Your reply should be the following data, copied exactly.
****************************************
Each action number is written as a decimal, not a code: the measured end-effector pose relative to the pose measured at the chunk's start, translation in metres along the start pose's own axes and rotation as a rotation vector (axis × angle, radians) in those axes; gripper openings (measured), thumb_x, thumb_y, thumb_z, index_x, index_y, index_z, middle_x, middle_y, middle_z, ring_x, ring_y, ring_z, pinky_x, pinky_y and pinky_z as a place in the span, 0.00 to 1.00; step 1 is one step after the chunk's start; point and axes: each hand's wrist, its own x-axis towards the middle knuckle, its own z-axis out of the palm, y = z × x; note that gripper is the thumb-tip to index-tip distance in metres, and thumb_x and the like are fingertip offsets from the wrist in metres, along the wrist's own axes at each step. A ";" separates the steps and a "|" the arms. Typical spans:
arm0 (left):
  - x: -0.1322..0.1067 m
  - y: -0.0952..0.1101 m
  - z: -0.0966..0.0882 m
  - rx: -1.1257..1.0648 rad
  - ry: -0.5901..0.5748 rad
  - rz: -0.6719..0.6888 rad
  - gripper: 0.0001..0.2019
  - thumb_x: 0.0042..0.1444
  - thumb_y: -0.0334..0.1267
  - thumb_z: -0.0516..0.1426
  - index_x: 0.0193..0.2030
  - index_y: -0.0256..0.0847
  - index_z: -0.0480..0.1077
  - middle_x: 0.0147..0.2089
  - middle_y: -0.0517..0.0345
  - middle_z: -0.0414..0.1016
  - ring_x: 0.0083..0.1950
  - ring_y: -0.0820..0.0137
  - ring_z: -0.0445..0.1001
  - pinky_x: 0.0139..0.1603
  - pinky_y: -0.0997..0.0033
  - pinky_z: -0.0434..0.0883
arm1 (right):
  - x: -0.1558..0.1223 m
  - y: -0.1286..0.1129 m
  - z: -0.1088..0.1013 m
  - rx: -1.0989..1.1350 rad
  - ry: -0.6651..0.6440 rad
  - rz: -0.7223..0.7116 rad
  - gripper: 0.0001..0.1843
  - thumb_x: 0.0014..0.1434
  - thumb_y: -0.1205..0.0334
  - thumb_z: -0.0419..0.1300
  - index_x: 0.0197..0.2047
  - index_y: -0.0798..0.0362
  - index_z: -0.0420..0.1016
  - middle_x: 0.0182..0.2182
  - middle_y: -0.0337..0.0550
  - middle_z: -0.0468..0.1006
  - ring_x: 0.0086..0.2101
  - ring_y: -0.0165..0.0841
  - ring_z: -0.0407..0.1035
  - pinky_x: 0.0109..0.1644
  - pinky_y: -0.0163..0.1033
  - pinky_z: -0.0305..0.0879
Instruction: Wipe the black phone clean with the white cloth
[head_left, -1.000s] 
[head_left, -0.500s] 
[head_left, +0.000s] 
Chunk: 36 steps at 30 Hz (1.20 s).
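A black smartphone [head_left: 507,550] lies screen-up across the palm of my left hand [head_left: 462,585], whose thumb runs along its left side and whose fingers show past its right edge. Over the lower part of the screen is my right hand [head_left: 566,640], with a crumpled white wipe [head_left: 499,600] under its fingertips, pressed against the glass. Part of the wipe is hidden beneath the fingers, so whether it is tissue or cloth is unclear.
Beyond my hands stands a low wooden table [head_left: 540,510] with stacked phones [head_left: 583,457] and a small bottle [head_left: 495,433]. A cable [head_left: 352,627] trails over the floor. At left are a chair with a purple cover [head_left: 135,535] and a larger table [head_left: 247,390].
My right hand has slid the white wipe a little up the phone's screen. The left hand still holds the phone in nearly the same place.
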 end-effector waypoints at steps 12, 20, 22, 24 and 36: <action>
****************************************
(WRITTEN SOLUTION)
Each action number is written as a decimal, not a code: the measured end-effector pose relative to the pose measured at the chunk's start, translation in metres along the start pose's own axes and rotation as a rotation vector (axis × angle, radians) in those axes; gripper openings (measured), thumb_x, thumb_y, thumb_z, index_x, index_y, index_z, middle_x, middle_y, middle_z, ring_x, ring_y, ring_z, pinky_x, pinky_y and pinky_z as a place in the span, 0.00 to 1.00; step 1 is one step after the chunk's start; point and axes: each hand's wrist, its own x-axis towards the middle knuckle, its own z-axis out of the palm, y = z × x; note that gripper is the thumb-tip to index-tip distance in metres, and thumb_x and the like are fingertip offsets from the wrist in metres, along the wrist's own axes at each step. A ";" separates the steps and a "|" the arms. Typical spans:
arm0 (left):
  - x: -0.1322..0.1067 m
  - y: -0.0952..0.1101 m
  - z: -0.0966..0.0882 m
  - rx: -1.1257..1.0648 rad
  - ry: -0.5901..0.5748 rad
  - rz: -0.6719..0.6888 rad
  - gripper: 0.0001..0.2019
  - thumb_x: 0.0042..0.1444
  - thumb_y: -0.0334..0.1267
  - thumb_z: -0.0516..0.1426
  - index_x: 0.0193..0.2030
  - index_y: -0.0256..0.0847
  - index_z: -0.0480..0.1077
  - middle_x: 0.0147..0.2089
  - middle_y: -0.0517..0.0345
  - middle_z: -0.0414..0.1016
  - ring_x: 0.0083..0.1950
  - ring_y: -0.0820..0.0137
  - ring_z: -0.0445..0.1001
  - pinky_x: 0.0139..0.1603
  - pinky_y: -0.0997..0.0033
  - pinky_z: -0.0434..0.0883
arm1 (right):
  - x: -0.1558..0.1223 m
  - y: -0.1286..0.1129 m
  - z: -0.1088..0.1013 m
  - rx: -1.0989..1.1350 rad
  - ry: -0.6651..0.6440 rad
  - rz: -0.7223..0.7116 rad
  - gripper: 0.0001..0.1843
  - thumb_x: 0.0014..0.1434
  - thumb_y: -0.1205..0.0334
  - thumb_z: -0.0419..0.1300
  - index_x: 0.0197..0.2047
  - index_y: -0.0798..0.0362
  - index_z: -0.0420..0.1016
  - middle_x: 0.0182..0.2182
  - middle_y: -0.0337..0.0550
  - middle_z: -0.0468..0.1006
  - ring_x: 0.0086..0.2101
  - ring_y: -0.0165..0.0841
  - ring_z: -0.0407..0.1035
  - pinky_x: 0.0109..0.1644
  - pinky_y: -0.0163..0.1033
  - pinky_z: -0.0305..0.0879
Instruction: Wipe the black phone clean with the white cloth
[head_left, -1.000s] 
[head_left, -0.500s] 
[head_left, +0.000s] 
Chunk: 36 steps at 30 Hz (1.20 s).
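A black smartphone [head_left: 507,550] lies screen-up across the palm of my left hand [head_left: 462,585], whose thumb runs along its left side and whose fingers show past its right edge. Over the lower part of the screen is my right hand [head_left: 566,640], with a crumpled white wipe [head_left: 499,600] under its fingertips, pressed against the glass. Part of the wipe is hidden beneath the fingers, so whether it is tissue or cloth is unclear.
Beyond my hands stands a low wooden table [head_left: 540,510] with stacked phones [head_left: 583,457] and a small bottle [head_left: 495,433]. A cable [head_left: 352,627] trails over the floor. At left are a chair with a purple cover [head_left: 135,535] and a larger table [head_left: 247,390].
My right hand has slid the white wipe a little up the phone's screen. The left hand still holds the phone in nearly the same place.
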 end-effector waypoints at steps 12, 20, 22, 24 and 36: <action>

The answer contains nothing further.